[Items listed in a dataset]

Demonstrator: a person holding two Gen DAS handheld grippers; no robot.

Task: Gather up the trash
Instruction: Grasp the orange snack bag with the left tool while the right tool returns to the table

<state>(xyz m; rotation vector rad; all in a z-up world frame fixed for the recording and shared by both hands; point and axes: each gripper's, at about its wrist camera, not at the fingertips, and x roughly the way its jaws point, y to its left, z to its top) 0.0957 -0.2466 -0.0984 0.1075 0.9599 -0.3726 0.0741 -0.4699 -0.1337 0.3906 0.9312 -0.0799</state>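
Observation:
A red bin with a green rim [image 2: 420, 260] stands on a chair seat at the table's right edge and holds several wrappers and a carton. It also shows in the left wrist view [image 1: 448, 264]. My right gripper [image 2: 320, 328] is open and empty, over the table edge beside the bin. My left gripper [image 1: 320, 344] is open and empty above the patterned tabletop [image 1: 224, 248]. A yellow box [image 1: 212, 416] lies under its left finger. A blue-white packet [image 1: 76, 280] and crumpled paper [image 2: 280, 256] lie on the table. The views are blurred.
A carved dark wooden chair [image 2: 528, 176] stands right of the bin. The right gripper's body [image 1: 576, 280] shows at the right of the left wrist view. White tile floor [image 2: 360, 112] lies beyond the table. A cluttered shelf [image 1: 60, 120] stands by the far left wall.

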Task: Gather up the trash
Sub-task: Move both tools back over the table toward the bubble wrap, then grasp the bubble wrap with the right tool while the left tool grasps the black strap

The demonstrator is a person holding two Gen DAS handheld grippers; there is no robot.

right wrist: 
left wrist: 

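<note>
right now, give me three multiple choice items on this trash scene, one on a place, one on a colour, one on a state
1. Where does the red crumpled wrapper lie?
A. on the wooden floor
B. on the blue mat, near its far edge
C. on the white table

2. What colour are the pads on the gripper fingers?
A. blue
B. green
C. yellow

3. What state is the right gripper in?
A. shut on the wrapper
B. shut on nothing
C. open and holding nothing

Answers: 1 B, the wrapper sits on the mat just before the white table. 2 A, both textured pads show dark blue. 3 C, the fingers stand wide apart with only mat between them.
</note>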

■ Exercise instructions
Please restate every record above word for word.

■ Answer to the problem
Demonstrator: a person holding two Gen DAS handheld grippers; no robot.

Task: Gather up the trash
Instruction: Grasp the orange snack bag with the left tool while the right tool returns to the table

<state>(xyz m; rotation vector rad; all in a z-up world frame fixed for the recording and shared by both hands; point and axes: each gripper's, at about its wrist camera, not at the fingertips, and x roughly the way its jaws point, y to its left, z to its top) 0.0957 -0.2466 -0.0984 0.1075 0.9599 -0.3726 0.0741 -0.4699 -0.1337 0.3906 0.9312 -0.0799</state>
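Observation:
A red bin with a green rim [image 2: 420, 260] stands on a chair seat at the table's right edge and holds several wrappers and a carton. It also shows in the left wrist view [image 1: 448, 264]. My right gripper [image 2: 320, 328] is open and empty, over the table edge beside the bin. My left gripper [image 1: 320, 344] is open and empty above the patterned tabletop [image 1: 224, 248]. A yellow box [image 1: 212, 416] lies under its left finger. A blue-white packet [image 1: 76, 280] and crumpled paper [image 2: 280, 256] lie on the table. The views are blurred.
A carved dark wooden chair [image 2: 528, 176] stands right of the bin. The right gripper's body [image 1: 576, 280] shows at the right of the left wrist view. White tile floor [image 2: 360, 112] lies beyond the table. A cluttered shelf [image 1: 60, 120] stands by the far left wall.
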
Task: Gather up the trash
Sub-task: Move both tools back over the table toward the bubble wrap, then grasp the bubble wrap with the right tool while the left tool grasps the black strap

The demonstrator is a person holding two Gen DAS handheld grippers; there is no robot.

right wrist: 
left wrist: 

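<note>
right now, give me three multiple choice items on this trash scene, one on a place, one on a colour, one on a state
1. Where does the red crumpled wrapper lie?
A. on the wooden floor
B. on the blue mat, near its far edge
C. on the white table

2. What colour are the pads on the gripper fingers?
A. blue
B. green
C. yellow

3. What state is the right gripper in?
A. shut on the wrapper
B. shut on nothing
C. open and holding nothing

Answers: 1 B, the wrapper sits on the mat just before the white table. 2 A, both textured pads show dark blue. 3 C, the fingers stand wide apart with only mat between them.
</note>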

At this point, the answer is complete.